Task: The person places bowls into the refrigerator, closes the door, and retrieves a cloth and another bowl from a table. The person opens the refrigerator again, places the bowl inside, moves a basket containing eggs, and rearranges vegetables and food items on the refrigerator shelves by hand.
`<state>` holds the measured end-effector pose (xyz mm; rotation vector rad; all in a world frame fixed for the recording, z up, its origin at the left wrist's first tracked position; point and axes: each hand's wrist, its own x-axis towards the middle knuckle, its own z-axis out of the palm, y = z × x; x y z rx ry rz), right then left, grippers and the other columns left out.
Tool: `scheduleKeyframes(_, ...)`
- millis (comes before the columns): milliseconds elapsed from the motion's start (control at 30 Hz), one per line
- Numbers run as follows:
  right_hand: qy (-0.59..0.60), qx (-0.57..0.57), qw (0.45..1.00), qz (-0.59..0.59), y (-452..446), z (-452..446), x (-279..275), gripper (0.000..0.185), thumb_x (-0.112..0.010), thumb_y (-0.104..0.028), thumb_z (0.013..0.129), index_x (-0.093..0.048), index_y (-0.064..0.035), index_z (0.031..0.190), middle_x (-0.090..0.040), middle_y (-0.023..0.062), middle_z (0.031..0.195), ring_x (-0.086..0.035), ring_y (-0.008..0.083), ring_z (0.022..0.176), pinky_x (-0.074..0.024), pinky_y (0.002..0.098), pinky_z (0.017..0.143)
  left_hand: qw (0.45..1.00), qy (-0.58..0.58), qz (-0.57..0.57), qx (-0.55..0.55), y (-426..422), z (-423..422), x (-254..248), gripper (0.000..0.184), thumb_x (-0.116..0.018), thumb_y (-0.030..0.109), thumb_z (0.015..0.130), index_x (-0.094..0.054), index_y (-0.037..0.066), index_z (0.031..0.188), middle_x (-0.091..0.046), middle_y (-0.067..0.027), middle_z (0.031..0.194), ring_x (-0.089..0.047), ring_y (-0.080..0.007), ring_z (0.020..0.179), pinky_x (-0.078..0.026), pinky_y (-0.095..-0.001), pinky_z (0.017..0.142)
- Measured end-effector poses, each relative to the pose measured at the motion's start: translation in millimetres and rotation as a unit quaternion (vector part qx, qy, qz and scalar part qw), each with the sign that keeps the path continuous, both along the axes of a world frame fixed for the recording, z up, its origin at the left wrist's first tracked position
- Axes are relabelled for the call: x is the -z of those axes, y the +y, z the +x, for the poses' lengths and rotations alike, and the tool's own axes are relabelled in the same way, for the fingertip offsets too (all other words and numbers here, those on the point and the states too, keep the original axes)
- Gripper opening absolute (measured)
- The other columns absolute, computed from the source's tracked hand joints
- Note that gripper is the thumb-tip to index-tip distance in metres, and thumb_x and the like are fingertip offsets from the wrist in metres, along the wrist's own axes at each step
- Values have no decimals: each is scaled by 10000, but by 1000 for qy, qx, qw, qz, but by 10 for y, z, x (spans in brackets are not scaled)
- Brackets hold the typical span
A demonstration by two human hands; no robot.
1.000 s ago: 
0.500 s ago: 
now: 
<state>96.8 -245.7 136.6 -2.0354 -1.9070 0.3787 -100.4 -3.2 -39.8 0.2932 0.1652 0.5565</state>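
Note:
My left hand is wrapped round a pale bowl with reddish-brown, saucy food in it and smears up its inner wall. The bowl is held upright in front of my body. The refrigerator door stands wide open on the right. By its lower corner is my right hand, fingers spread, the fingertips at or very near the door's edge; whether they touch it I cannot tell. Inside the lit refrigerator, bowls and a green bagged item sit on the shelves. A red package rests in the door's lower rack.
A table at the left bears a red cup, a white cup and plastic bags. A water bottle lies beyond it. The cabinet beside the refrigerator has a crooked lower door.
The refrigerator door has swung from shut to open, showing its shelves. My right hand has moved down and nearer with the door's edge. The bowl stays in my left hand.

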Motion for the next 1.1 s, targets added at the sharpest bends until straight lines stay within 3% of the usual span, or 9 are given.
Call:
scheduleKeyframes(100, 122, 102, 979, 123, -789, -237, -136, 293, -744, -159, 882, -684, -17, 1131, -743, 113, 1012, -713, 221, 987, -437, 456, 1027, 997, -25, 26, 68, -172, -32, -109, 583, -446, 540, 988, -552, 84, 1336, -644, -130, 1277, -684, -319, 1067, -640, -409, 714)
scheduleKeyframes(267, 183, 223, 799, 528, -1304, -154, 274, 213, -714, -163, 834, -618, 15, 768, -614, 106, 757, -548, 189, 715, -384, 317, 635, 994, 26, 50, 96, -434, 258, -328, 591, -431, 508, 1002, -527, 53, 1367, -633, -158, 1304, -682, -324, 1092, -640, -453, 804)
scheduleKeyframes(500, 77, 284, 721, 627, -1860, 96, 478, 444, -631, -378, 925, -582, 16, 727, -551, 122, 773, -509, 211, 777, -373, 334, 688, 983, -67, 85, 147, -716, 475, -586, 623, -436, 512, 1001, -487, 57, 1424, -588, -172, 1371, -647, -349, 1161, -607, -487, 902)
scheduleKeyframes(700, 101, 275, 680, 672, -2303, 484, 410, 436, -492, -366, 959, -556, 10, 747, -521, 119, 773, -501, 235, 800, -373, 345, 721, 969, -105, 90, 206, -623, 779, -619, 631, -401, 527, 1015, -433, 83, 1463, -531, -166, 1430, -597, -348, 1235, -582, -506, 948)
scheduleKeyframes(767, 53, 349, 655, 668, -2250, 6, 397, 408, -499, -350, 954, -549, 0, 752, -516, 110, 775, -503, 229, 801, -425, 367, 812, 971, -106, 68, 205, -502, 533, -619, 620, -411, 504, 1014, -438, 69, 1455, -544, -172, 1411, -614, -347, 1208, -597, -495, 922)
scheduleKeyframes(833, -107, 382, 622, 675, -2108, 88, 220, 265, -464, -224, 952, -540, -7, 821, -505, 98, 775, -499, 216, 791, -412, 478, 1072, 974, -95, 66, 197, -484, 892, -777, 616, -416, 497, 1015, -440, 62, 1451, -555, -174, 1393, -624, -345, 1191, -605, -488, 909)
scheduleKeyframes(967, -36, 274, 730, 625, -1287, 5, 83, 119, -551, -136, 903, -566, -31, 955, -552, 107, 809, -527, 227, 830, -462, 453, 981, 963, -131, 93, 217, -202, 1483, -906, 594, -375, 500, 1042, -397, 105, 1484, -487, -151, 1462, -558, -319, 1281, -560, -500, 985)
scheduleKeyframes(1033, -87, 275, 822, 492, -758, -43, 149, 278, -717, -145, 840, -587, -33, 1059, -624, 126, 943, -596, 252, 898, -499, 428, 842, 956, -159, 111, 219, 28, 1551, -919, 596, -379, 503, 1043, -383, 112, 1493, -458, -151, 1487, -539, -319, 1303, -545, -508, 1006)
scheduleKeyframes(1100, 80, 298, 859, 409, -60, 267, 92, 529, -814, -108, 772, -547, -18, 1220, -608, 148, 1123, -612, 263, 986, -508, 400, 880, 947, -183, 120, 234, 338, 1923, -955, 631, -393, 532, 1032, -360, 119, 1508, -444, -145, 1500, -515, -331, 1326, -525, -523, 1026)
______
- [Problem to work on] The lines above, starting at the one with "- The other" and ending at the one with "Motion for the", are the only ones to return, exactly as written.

- [Response to the task]
- The other columns absolute, computed from the source's tracked hand joints
- Note that gripper is the thumb-tip to index-tip distance in metres, and thumb_x and the like are fingertip offsets from the wrist in metres, along the wrist's own axes at each step
- Values have no decimals: each is scaled by 10000, but by 1000 for qy, qx, qw, qz, but by 10 for y, z, x (spans in brackets are not scaled)
- Brackets hold the typical span
A demonstration by two human hands; no robot.
1.000 s ago: 
0.500 s ago: 
now: 
<state>96.8 -245.7 136.6 -2.0354 -1.9070 0.3787 -100.4 -3.2 -39.8 0.2932 0.1652 0.5565</state>
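Note:
My left hand is wrapped round a pale bowl with reddish-brown, saucy food in it and smears up its inner wall. The bowl is held upright in front of my body. The refrigerator door stands wide open on the right. By its lower corner is my right hand, fingers spread, the fingertips at or very near the door's edge; whether they touch it I cannot tell. Inside the lit refrigerator, bowls and a green bagged item sit on the shelves. A red package rests in the door's lower rack.
A table at the left bears a red cup, a white cup and plastic bags. A water bottle lies beyond it. The cabinet beside the refrigerator has a crooked lower door.
The refrigerator door has swung from shut to open, showing its shelves. My right hand has moved down and nearer with the door's edge. The bowl stays in my left hand.
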
Motion for the next 1.1 s, targets added at the sharpest bends until straight lines stay within 3% of the usual span, or 9 are given.

With the answer given, the exercise is closed.